Эндрю до сих пор висел на телефоне. Похоже, теперь он разговаривал с сестрой. Поглаживая Элион, я снова пригубила вино. Я забыла позвонить сестре, брату. Теперь уже слишком поздно. Эндрю воспользовался разницей в часовых поясах между нашими странами. По ту сторону Ла-Манша сейчас было двадцать три часа. Я не стала звонить брату и сестре из опасения их разбудить. А ведь могла бы… Это серьезно. Малькольм в коме – это серьезно. Я могла бы позвонить и кому-нибудь из подруг, например Лоре, Валери или Катрин. Но мне не хотелось шевелиться. Мне было почти приятно сидеть вот так, на стуле, с мурлычущей морской свинкой на коленях, и ощущать, как вино разъедает желудок. Почти приятно вот так медленно накачиваться алкоголем посреди ночи…
Взгляд мой упал на джинсы Малькольма, развешенные на радиаторе для просушки. Его джинсы. Меня словно окатило ледяной водой. Его джинсы! Его морская свинка у меня на коленях. Мой сын – между жизнью и смертью, а его джинсы тем временем сохнут, а свинка мурлычет у меня на коленях… Что-то огромное, жуткое поднялось во мне. Ощущение удушья, возмущение, паника. Что, если Малькольм не проснется? Что, если умрет ночью? Он умрет, а я останусь со всеми этими вещами, которыми он пользовался в повседневной жизни. Я останусь со всем этим – его одеждой, его зубной щеткой, его тетрадями, его роликовыми коньками, его компьютером, его теннисками, его морской свинкой. Со всем этим, но без него. Его больше не будет. Жить без него… жить с сознанием, что он умер. Отвечать на вопросы. Говорить: «У меня двое детей, но мой сын умер». Говорить: «Мой сын умер». Произносить эти слова…
Наконец пришли слезы. Но никогда раньше они не приносили с собой такой боли, такого опустошения. Я плакала долго. Лицо покраснело, опухло, глаза нестерпимо болели. Я плакала целую вечность. До тех пор, пока слезы не иссякли, пока не утихли спазмы в желудке. Я встала и положила свинку обратно в клетку. Залпом допила вино из бутылки. Плевать, если сосед из дома напротив, через двор, наблюдает за мной. Коричневый «мерседес», длинный и темный, мчался в ночи. За рулем сидел тот, кто не остановился. Тот, кто сегодня утром встал, оделся, позавтракал и отправился по своим делам.
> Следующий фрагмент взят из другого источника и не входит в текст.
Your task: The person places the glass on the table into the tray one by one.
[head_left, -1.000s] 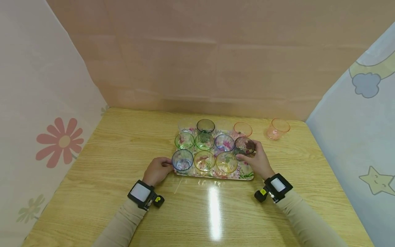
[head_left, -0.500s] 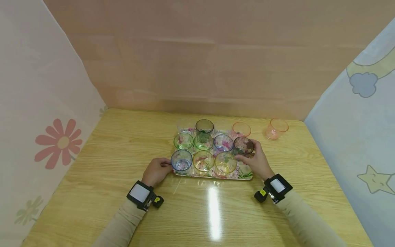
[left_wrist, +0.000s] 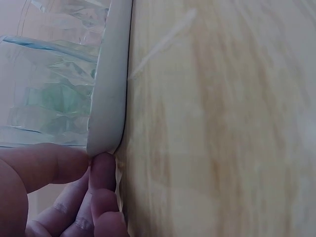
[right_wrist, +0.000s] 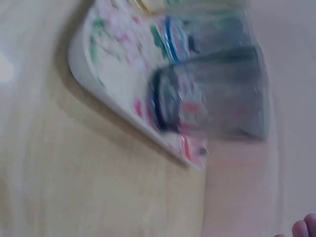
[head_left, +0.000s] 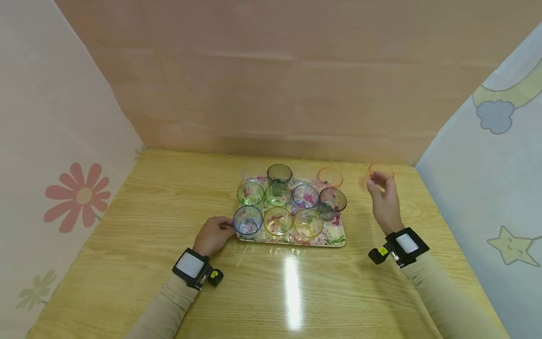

Тот, кто работал, говорил по телефону, делал покупки и в половину третьего дня выехал на бульвар М. Тот, кто торопился и не стал дожидаться, пока на светофоре возле церкви загорится зеленый, кто не увидел, как из-за автобуса выходит мальчик. Тот, кто в этот самый миг, когда я с бутылкой в руке стояла у окна, жил своей жизнью где-то там, далеко отсюда. Кто-то, кто скрылся от ответственности и думал, что теперь он в безопасности. Человек без лица.
Человек, который, возможно, убил моего сына.
Я точно знала, что заснуть не смогу. Эндрю ушел спать. Мы обменялись парой коротких фраз, парой прикосновений. Мне очень хотелось, чтобы он меня обнял. Мне хотелось, чтобы он меня поцеловал, хотелось ощутить его тепло, его силу. Мягкое прикосновение его тела… Но он тихо вышел из комнаты. А я осталась в гостиной. Комната вдруг показалась мне больше, чем обычно, и почти незнакомой, хотя мы переехали в эту квартиру семь лет назад. Какое-то время я рассматривала лепные украшения на потолке, паркет, характерные отметины на стене, оставшиеся от камина, который домовладелец, к сожалению, приказал убрать перед нашим переездом. Здесь, в гостиной, мы поставили мебель, унаследованную Эндрю от дедушки и бабушки, которых я почти не знала и которые жили в своем холодном поместье в Норфолке: широкое канапе с обивкой из бордового бархата – старенькое, но все еще крепкое, слегка подпорченный сыростью восьмиугольный стол из эбенового дерева и несколько скамеечек для ног, обитых вышитым крестиком полотном, пожелтевшим от времени. Остальная мебель в комнате была куда менее величественной – мы купили ее в магазинах «Ikea» и «Habitat», и она уже была порядочно потрепана годами и детьми.